Start of SUPPLIED INFORMATION

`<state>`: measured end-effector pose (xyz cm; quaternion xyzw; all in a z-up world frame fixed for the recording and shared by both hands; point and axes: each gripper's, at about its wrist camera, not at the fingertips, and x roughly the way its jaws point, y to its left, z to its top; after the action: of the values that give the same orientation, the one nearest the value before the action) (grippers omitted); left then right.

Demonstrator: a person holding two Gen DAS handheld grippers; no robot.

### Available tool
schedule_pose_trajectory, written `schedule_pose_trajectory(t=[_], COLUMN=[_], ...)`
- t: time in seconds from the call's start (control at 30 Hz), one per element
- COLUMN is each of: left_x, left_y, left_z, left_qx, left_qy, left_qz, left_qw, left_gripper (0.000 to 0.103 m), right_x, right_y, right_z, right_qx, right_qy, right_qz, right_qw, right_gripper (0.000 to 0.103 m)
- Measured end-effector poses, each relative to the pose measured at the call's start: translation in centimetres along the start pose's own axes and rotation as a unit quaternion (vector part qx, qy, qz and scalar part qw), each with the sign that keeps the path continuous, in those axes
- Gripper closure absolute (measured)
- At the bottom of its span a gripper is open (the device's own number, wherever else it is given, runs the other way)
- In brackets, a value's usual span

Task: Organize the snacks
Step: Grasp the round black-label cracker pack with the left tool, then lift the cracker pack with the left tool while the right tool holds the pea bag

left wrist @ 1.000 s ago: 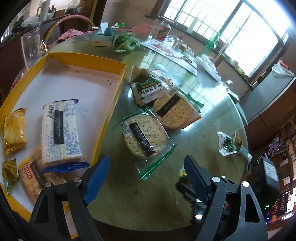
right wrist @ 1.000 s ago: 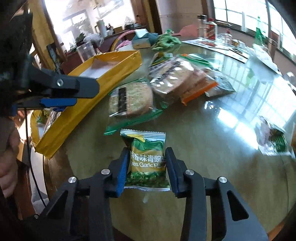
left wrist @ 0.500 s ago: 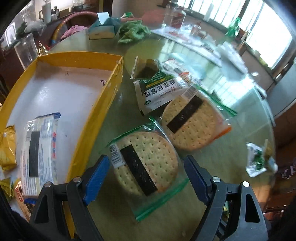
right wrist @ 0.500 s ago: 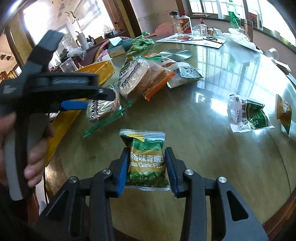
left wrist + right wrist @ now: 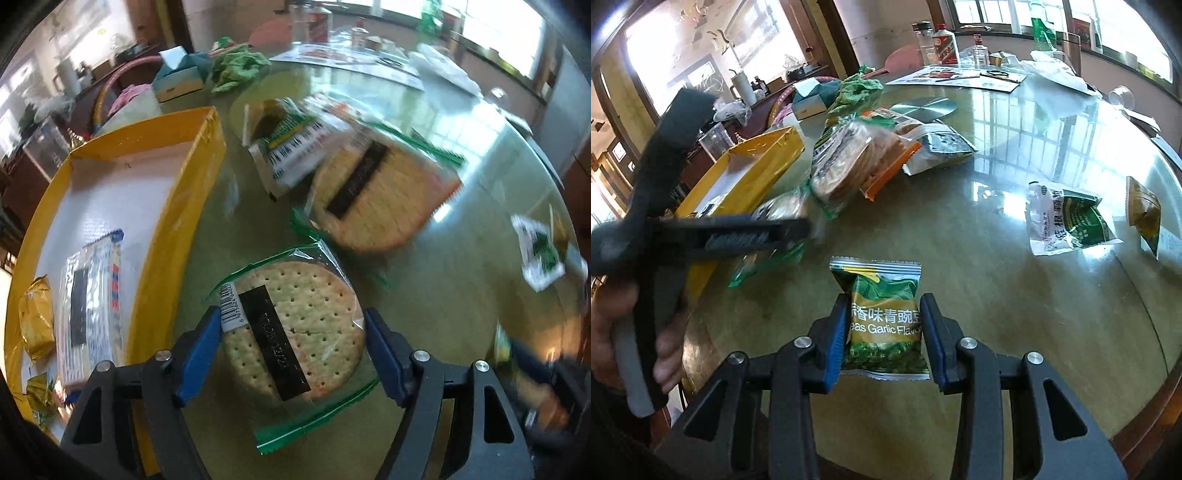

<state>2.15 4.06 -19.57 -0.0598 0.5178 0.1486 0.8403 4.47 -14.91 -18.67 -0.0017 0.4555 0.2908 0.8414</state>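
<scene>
Your left tool (image 5: 291, 350) is closing around the round cracker pack (image 5: 291, 328), which lies on the worktop (image 5: 443, 295) just beside the yellow tray (image 5: 177, 236); its pads sit at the pack's edges. Your right tool (image 5: 884, 334) is clamped narrow on the green pea packet (image 5: 884, 317) above the worktop.

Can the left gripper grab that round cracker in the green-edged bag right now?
Probably yes. The left gripper sits right over the round cracker bag, one blue finger on each side, closing in. Nothing lies on top of it, and the yellow tray stays off to the side.
</scene>
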Motion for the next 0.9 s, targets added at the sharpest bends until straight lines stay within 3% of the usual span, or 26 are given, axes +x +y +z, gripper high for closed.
schedule_pose_trajectory(t=[0.23, 0.6, 0.73, 0.83, 0.9], left_x=[-2.3, -2.0, -1.7, -2.0, -2.3], left_y=[-1.3, -1.6, -1.8, -2.1, -2.3], left_z=[-3.7, -4.3, -4.1, -4.4, -4.6], left_qx=[0.06, 0.05, 0.042, 0.049, 0.061], left_qy=[-0.006, 0.022, 0.008, -0.004, -0.007], left_qz=[-0.067, -0.046, -0.042, -0.045, -0.051], left_qw=[0.9959, 0.9974, 0.9982, 0.9978, 0.9968], left_gripper=[0.027, 0.021, 0.019, 0.028, 0.028], right_x=[-0.1, -0.3, -0.3, -0.4, -0.4], right_y=[-0.7, -1.0, -0.9, -0.9, -0.9], right_z=[0.0, -0.1, -0.2, -0.3, -0.3], right_qx=[0.012, 0.026, 0.025, 0.026, 0.027], right_qy=[-0.003, -0.006, -0.006, -0.006, -0.006], right_qz=[-0.006, -0.016, -0.013, -0.013, -0.013], right_qw=[1.0, 1.0, 1.0, 1.0, 1.0], right_gripper=[0.063, 0.063, 0.063, 0.063, 0.063])
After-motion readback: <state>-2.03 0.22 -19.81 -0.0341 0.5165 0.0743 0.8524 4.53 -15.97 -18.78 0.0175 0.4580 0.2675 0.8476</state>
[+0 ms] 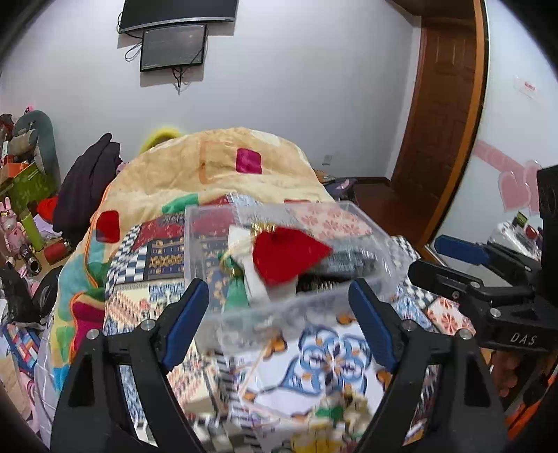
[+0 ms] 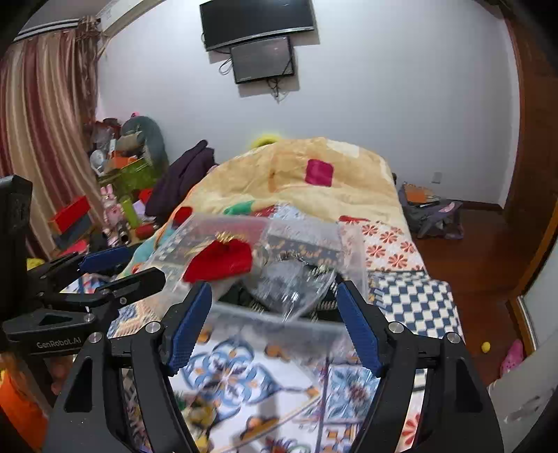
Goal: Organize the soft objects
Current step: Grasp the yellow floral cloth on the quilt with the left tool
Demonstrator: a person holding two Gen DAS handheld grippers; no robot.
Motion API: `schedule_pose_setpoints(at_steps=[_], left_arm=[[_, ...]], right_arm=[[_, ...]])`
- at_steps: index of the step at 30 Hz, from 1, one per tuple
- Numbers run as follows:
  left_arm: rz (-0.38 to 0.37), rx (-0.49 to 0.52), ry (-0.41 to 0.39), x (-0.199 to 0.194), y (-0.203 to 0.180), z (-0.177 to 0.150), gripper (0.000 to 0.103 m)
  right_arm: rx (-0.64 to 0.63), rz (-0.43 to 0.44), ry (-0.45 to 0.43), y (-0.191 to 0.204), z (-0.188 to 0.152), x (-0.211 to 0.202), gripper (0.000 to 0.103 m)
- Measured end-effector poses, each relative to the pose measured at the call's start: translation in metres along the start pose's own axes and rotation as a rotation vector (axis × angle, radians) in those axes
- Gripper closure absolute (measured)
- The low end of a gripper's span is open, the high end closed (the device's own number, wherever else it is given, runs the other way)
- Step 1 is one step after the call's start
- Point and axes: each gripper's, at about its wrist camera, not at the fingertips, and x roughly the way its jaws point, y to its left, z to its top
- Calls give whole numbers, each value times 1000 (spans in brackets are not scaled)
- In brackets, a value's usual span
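Surface: a bed (image 2: 411, 292) spread with a patchwork sheet of blue, white and orange patterns; a yellow quilt (image 2: 314, 181) with coloured squares is heaped at its far end.
Room: white wall, wooden door (image 1: 443, 104) on the right, striped curtain (image 2: 45, 115) on the left, wood floor.
Screens: two, one dark screen (image 2: 258, 21) above a smaller one (image 2: 263, 59), both on the wall.
Box: one clear plastic box (image 1: 378, 275) on the bed, blurred, just beyond both sets of fingertips.
Soft things: one red pouch (image 1: 286, 254) in the box with pale and green cloth beside it; the rest is too blurred to count.
Left gripper (image 1: 279, 303): blue-padded fingers spread wide, nothing between them.
Right gripper (image 2: 273, 303): fingers apart too, holding nothing.
Side clutter: toys and boxes piled by the curtain.
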Motion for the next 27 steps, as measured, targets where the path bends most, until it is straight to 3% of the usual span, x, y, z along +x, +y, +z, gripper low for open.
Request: schedule_pose_setpoints(at_steps=[14,20,25,27], left_arm=[[-30,61,193,16,-6,-86,18],[-43,89,219,25,-11,-97,49],[-78,108,224,26,-15,-97,93],[-84,103,223,27,-15,-95,95]], right_arm=[[-8,-16,148,4,-55,14,31],[14,-11,136,-2,-57,8,31],[25,-11,123,-2,-58,3,31],[31,-10,118,-4,-58,2,31]])
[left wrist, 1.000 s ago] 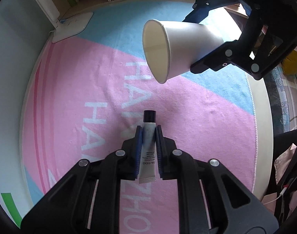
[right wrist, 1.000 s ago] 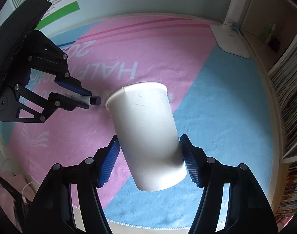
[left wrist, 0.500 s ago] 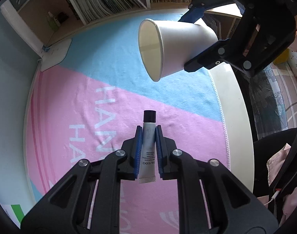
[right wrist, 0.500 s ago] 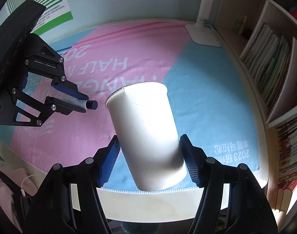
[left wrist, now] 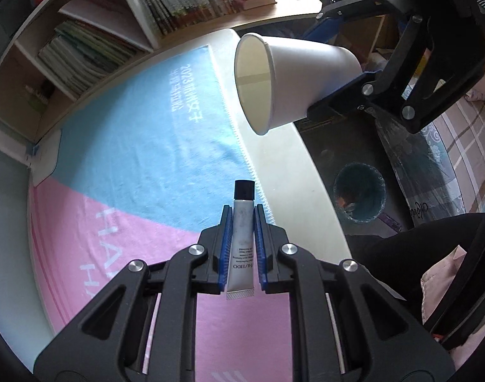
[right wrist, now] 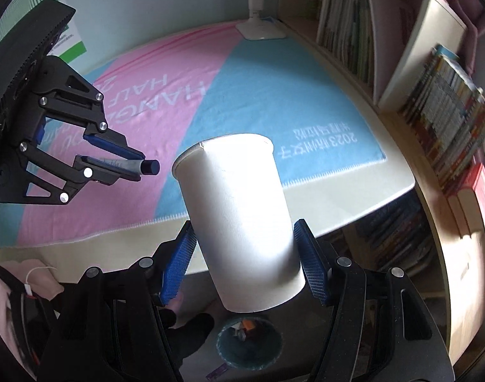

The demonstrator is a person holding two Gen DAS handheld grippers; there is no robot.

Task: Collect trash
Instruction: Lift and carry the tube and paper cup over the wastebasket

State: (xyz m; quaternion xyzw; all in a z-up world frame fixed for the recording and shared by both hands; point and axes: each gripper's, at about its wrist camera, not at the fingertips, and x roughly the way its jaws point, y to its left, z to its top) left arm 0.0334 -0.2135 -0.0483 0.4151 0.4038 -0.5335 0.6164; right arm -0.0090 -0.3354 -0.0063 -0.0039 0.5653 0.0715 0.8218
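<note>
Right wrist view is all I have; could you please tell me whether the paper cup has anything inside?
Observer: The left wrist view looks into the mouth of the paper cup, and it appears empty.
Operator: Thank you. How does the tube sit in the left gripper?
Observer: The left gripper clamps the tube mid-body; its crimped end pokes out behind the pads.
Operator: And where is the tube relative to the bin?
Observer: The tube's cap is above the towel's fringe; the bin stands on the floor to its right, past the table edge.
</note>
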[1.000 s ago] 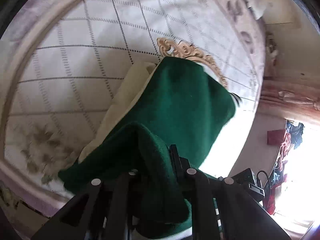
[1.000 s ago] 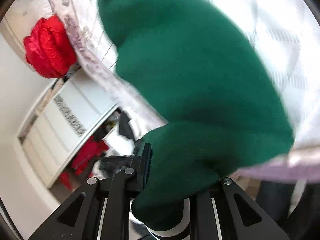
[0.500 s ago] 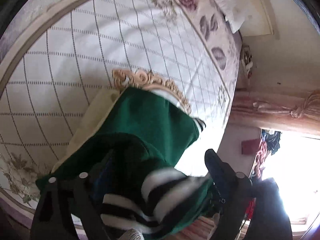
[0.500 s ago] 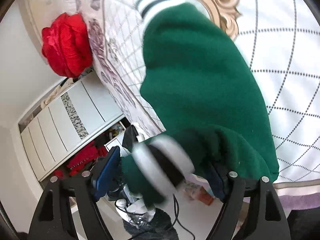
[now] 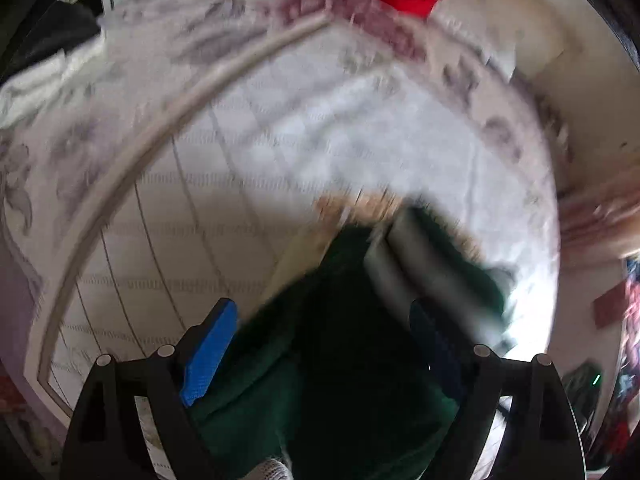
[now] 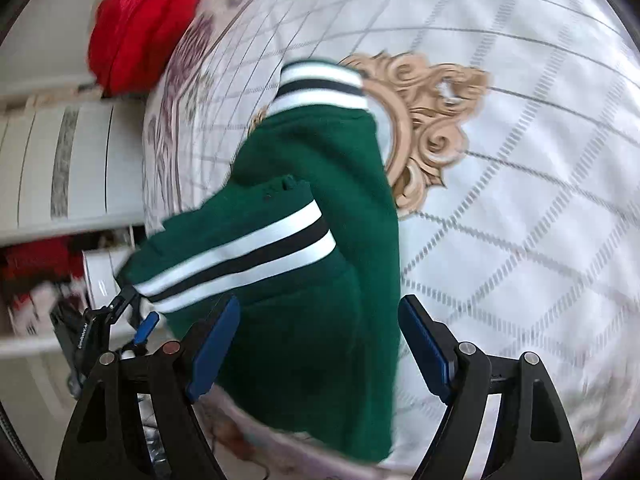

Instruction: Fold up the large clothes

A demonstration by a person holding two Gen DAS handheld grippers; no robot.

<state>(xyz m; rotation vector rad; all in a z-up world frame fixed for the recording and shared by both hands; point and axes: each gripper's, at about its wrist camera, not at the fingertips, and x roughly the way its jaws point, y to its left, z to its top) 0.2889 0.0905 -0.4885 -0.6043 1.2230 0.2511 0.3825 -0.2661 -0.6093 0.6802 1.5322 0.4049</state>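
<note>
A dark green garment (image 6: 320, 168) with white and black stripes lies folded near the bed's edge. Its striped sleeve (image 6: 240, 256) lies across it and a striped cuff (image 6: 320, 84) lies at its far end. My right gripper (image 6: 320, 304) hangs open just above the near part, its blue pads clear of the cloth. In the blurred left wrist view my left gripper (image 5: 320, 308) also stands open over the green garment (image 5: 340, 360), gripping nothing. The left gripper (image 6: 138, 308) shows small by the sleeve's end in the right wrist view.
The garment rests on a white quilted bedspread (image 6: 520, 200) with a gold ornament (image 6: 432, 120) in its middle. A red bundle (image 6: 140, 28) lies at the head of the bed. A white wardrobe (image 6: 60, 160) and floor clutter stand beyond the bed's edge.
Both grippers were shut on green cloth a second ago and now stand open. The garment has dropped onto the bed with its striped sleeve across it. Both views have swung and pulled back.
</note>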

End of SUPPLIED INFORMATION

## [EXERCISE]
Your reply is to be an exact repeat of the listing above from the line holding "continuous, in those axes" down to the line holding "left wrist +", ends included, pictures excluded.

## [ANSWER FOR THIS EXERCISE]
- Measured end-effector poses, each relative to the pose measured at the call's start: translation in centimetres along the start pose's own axes and rotation as a unit quaternion (vector part qx, qy, qz and scalar part qw), each with the sign that keeps the path continuous, in those axes
- Gripper closure absolute (measured)
- At the bottom of its span a gripper is open (the device's own number, wherever else it is given, runs the other way)
- In brackets, a value's usual span

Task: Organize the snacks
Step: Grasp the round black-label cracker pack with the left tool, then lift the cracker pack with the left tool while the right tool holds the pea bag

left wrist @ 1.000 s ago: 
right wrist @ 1.000 s ago: 
left wrist @ 0.500 s ago: 
right wrist @ 0.500 s ago: 
left wrist + right wrist @ now: 

The exercise has been carried out completely.